The left matrix is an $m \times m$ orthogonal matrix and the right matrix is $m \times n$ upper triangular. Moreover, the decomposition provides orthonormal bases for both the column space of $A$ and the perp of the column space of $A$; $Q_1$ will consist of an orthonormal basis for the column space of $A$ and $Q_2$ will consist of an orthonormal basis for the perp of the column space of $A$.

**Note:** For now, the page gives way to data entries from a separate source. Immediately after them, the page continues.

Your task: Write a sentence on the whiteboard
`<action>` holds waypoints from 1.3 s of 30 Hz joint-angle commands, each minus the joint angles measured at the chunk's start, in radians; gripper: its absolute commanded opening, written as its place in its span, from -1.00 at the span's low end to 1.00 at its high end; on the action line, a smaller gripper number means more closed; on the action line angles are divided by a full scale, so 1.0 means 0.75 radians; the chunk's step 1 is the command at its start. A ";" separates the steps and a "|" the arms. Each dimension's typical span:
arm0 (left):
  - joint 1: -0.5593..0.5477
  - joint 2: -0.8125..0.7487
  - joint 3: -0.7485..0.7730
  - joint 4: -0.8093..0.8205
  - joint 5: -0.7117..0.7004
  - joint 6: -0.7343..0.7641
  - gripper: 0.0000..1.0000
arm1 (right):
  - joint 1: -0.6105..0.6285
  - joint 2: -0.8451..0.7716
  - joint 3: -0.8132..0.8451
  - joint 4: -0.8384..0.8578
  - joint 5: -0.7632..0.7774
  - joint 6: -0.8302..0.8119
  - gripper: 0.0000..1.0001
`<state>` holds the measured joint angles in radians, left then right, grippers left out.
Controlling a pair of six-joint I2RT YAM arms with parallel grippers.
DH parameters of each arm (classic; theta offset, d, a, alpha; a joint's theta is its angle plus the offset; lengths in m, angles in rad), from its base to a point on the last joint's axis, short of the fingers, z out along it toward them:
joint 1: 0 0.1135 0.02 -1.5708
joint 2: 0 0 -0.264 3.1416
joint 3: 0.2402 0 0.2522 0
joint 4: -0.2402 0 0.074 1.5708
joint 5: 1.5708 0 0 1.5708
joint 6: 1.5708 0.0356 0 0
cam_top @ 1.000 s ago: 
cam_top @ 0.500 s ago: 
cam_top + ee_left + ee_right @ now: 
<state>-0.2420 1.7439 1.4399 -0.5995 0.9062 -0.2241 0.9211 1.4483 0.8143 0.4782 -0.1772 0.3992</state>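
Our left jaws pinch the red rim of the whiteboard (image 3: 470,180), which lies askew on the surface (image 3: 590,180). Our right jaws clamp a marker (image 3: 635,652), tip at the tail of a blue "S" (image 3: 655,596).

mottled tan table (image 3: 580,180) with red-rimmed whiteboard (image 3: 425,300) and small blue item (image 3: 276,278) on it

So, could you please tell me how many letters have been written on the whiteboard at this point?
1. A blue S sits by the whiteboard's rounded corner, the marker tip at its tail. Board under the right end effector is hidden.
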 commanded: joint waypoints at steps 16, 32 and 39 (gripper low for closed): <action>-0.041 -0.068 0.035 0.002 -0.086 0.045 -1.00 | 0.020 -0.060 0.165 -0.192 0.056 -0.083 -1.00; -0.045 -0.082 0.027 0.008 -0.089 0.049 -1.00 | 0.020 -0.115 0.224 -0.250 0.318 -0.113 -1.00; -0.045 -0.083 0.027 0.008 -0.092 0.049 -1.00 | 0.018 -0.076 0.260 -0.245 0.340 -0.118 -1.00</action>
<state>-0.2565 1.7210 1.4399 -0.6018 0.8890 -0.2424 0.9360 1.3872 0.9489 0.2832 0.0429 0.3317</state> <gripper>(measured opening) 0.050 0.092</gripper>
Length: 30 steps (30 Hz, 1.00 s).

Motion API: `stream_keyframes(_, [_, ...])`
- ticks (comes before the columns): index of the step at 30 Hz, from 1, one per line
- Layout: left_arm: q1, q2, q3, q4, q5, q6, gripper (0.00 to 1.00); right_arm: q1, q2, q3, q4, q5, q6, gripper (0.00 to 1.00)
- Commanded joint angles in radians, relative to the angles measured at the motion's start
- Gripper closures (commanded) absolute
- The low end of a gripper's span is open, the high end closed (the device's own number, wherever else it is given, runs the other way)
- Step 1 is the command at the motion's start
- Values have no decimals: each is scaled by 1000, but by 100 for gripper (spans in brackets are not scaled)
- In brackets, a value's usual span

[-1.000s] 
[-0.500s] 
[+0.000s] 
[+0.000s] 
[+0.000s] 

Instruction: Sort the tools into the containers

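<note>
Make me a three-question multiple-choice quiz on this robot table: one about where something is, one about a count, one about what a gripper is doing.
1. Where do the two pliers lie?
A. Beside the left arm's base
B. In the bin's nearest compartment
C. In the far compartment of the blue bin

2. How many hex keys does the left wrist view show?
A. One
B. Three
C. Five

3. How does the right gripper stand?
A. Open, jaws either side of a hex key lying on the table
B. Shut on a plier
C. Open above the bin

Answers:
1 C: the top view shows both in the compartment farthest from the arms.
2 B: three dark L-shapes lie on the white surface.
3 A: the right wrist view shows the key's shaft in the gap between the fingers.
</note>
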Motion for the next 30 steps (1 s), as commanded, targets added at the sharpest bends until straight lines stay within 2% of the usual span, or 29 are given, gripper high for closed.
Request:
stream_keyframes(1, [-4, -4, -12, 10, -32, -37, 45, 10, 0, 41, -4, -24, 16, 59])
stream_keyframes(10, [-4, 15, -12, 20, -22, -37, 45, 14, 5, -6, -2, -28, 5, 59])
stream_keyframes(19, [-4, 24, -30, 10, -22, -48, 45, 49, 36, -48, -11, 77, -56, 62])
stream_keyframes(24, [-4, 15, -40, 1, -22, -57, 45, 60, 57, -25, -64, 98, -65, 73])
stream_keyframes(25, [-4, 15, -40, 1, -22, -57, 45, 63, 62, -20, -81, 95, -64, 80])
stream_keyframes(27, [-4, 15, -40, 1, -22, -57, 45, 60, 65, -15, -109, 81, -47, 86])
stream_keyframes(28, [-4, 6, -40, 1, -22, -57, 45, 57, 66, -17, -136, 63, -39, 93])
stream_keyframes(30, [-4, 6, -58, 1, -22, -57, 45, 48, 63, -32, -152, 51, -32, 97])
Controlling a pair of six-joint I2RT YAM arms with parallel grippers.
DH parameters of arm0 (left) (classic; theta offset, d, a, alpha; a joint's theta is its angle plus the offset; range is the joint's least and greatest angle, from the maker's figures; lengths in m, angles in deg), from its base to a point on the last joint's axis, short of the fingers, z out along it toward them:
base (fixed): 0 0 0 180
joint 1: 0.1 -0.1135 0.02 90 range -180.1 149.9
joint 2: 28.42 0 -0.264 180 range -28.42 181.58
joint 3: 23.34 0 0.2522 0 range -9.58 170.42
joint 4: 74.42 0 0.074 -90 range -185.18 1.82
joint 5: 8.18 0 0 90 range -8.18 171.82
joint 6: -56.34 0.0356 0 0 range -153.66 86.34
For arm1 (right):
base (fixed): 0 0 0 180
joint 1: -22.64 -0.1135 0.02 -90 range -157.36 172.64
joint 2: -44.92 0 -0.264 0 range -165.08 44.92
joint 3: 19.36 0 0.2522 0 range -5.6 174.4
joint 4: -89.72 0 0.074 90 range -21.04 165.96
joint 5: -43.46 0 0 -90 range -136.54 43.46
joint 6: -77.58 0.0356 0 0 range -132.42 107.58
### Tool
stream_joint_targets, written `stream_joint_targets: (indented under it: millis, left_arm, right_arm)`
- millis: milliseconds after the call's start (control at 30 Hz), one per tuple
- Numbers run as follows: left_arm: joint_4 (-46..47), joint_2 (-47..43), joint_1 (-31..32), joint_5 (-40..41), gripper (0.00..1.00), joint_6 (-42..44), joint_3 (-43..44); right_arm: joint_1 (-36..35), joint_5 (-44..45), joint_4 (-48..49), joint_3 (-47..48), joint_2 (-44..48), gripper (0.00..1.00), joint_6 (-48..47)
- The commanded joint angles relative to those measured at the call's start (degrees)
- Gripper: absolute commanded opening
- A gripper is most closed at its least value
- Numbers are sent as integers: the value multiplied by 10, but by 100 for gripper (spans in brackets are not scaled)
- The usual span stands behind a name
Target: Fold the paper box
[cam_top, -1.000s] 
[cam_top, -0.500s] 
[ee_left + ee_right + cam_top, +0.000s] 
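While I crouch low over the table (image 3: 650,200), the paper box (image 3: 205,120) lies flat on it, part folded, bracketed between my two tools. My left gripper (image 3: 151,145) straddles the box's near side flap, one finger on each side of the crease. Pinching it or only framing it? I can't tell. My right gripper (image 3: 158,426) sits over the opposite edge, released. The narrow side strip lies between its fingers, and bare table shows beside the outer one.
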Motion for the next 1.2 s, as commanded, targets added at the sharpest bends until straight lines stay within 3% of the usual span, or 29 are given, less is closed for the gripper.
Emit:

However, we will often want to use the decomposition when $Q$ is $m \times n$, $R$ is $n \times n$, and the columns of $Q$ form an orthonormal basis for the column space of $A$. For example, the python function numpy.linalg.qr give QR decompositions this way (again, assuming that the columns of $A$ are linearly independent, so $m \geq n$).

Key take-away. The QR decomposition provides an orthonormal basis for the column space of $A$. If $A$ has rank $k$, then the first $k$ columns of $Q$ will form a basis for the column space of $A$.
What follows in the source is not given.